The Belgian electorate gave Mr. Verhofstadt's Liberal-Socialist coalition the thumbs-up sign after a four-year term in office.
The Liberal and Socialist parties in Flanders, the Dutch-speaking region where 60 percent of Belgians live, and their counterparts in French-speaking Wallonia increased their vote totals and now hold a comfortable majority in the Belgian parliament.
The Liberals and Socialists are now set to rule without their junior partners, the Greens, who lost heavily in Sunday's balloting. Some commentators said the Greens were punished because of their campaign against tobacco advertising, which cost Belgium its Formula One motor racing Grand Prix.
Mr. Verhofstadt, whose Flemish Liberals got the biggest plurality, said he will proceed with his economic reform program. Pre-election polls showed voters gave his coalition good marks for balancing the federal budget and cutting taxes.
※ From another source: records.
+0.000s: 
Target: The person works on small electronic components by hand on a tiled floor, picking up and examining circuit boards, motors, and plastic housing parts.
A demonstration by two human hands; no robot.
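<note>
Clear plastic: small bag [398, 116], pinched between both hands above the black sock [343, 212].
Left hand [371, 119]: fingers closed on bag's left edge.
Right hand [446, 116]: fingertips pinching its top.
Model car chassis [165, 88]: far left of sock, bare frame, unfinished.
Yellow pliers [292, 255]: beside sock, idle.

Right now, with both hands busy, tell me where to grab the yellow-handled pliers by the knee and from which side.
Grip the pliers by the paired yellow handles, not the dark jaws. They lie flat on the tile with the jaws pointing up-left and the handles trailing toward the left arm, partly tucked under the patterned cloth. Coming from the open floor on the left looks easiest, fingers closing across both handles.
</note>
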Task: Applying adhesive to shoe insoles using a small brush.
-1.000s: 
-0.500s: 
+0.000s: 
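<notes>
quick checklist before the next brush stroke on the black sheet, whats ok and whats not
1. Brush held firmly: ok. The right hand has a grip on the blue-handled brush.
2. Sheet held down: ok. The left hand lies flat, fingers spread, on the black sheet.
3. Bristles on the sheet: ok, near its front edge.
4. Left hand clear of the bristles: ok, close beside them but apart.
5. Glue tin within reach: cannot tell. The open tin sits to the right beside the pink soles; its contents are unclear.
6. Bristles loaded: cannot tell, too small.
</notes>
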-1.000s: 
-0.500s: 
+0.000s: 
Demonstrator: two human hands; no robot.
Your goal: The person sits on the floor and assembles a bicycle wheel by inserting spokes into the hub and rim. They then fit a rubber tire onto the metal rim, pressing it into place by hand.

But given the strong showing of the Socialists, who will now hold 48 seats in the 150-member lower house of parliament to the Liberals' 49 seats, Mr. Verhofstadt's political skills face a big test in the weeks and months ahead.
He will have to reconcile the pro-business tendencies of his Liberals with the resurgent Socialists' demands for more spending on social security and healthcare.
He will also have to mend strained relations with the United States over his government's opposition to the U.S.-led war in Iraq and its obstruction of NATO moves to bolster Turkey's defense in the run-up to the conflict.
The most disturbing outcome of the elections to mainstream politicians and middle-of-the-road commentators was the continuing rise of the extreme right Flemish Bloc, which increased its share of the national vote to 18 percent, up from 15 percent in the last elections, in 1999.
The Flemish Bloc, which favors independence for Flanders, campaigned for a tough crackdown on crime and an end to immigration. Mainstream parties immediately reiterated their refusal to have any dealings with the Bloc.
Prime Minister Verhofstadt has handed in the outgoing government's resignation to King Albert II. The monarch will now appoint a go-between to consult the winning parties and set up negotiations for a new coalition. That process could take days, or even weeks, depending on how much haggling goes on.